Your assignment: Only one number is wanted here: how many lines of the data hold "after".

===== Data section

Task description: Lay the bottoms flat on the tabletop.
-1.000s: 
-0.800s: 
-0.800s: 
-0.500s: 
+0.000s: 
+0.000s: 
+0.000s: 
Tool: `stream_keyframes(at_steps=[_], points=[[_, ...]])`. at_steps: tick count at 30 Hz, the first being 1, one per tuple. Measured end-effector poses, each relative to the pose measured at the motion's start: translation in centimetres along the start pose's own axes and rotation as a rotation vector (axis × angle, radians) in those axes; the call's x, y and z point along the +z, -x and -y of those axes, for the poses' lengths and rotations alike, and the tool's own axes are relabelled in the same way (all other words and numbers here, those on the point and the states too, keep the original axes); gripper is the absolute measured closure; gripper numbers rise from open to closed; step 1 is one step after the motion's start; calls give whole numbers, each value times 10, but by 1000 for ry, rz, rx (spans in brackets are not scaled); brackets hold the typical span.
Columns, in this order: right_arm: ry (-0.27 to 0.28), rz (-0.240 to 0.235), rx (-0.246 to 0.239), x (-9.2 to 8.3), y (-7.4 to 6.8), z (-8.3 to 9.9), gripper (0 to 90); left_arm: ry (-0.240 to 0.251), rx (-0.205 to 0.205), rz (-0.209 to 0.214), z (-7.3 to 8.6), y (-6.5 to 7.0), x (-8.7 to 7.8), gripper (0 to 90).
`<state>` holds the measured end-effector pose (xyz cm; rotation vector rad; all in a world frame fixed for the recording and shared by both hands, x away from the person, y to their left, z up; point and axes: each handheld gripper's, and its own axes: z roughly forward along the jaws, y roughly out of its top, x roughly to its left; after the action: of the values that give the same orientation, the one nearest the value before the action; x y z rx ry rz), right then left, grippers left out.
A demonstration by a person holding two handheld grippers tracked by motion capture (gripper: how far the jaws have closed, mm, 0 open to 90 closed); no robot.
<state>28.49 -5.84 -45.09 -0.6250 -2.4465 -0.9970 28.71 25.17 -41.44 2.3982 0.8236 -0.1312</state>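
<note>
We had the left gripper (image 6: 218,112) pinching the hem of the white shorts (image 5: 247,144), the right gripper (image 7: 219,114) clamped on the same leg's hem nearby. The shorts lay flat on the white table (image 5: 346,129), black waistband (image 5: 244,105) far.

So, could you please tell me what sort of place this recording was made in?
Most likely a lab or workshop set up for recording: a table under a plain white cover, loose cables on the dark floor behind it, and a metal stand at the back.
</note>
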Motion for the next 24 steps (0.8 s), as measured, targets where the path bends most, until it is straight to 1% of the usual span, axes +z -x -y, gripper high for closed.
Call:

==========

Answer below: 2